* ABOUT THIS EXERCISE *
An exact reprint of the whole listing is what the answer must contain.

* EXERCISE DATA *

☆ ☆ ☆ ☆ ☆

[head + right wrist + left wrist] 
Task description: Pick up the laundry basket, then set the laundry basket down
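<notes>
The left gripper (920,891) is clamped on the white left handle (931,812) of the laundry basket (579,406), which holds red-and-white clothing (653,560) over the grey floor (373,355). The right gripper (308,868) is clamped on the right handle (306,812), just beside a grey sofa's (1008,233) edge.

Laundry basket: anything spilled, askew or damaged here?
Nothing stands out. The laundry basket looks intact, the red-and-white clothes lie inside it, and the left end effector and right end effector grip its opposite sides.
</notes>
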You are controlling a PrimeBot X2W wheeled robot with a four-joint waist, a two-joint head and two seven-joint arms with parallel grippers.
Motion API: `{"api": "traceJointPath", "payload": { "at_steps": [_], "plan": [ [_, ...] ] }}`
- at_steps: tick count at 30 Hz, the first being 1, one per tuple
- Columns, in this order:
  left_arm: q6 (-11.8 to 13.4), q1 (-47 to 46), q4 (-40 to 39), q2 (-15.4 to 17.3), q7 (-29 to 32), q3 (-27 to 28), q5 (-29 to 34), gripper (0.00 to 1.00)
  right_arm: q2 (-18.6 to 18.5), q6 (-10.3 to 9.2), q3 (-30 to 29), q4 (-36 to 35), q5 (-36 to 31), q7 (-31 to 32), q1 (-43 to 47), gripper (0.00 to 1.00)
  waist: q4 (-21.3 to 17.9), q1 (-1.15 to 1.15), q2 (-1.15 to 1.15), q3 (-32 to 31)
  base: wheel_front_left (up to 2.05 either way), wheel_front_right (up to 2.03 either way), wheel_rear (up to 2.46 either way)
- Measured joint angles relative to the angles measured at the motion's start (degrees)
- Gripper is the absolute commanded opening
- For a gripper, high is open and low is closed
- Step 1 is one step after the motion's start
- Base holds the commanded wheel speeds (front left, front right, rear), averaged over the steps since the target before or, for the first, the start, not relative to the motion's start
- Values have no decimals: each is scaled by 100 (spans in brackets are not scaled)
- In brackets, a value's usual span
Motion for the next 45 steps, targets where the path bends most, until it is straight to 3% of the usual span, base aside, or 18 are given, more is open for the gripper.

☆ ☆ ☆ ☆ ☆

* OUTPUT OF THE EXERCISE *
[head + right wrist + left wrist] 
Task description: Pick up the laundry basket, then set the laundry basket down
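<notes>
The left gripper (920,891) is clamped on the white left handle (931,812) of the laundry basket (579,406), which holds red-and-white clothing (653,560) over the grey floor (373,355). The right gripper (308,868) is clamped on the right handle (306,812), just beside a grey sofa's (1008,233) edge.

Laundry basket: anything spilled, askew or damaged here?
Nothing stands out. The laundry basket looks intact, the red-and-white clothes lie inside it, and the left end effector and right end effector grip its opposite sides.
</notes>
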You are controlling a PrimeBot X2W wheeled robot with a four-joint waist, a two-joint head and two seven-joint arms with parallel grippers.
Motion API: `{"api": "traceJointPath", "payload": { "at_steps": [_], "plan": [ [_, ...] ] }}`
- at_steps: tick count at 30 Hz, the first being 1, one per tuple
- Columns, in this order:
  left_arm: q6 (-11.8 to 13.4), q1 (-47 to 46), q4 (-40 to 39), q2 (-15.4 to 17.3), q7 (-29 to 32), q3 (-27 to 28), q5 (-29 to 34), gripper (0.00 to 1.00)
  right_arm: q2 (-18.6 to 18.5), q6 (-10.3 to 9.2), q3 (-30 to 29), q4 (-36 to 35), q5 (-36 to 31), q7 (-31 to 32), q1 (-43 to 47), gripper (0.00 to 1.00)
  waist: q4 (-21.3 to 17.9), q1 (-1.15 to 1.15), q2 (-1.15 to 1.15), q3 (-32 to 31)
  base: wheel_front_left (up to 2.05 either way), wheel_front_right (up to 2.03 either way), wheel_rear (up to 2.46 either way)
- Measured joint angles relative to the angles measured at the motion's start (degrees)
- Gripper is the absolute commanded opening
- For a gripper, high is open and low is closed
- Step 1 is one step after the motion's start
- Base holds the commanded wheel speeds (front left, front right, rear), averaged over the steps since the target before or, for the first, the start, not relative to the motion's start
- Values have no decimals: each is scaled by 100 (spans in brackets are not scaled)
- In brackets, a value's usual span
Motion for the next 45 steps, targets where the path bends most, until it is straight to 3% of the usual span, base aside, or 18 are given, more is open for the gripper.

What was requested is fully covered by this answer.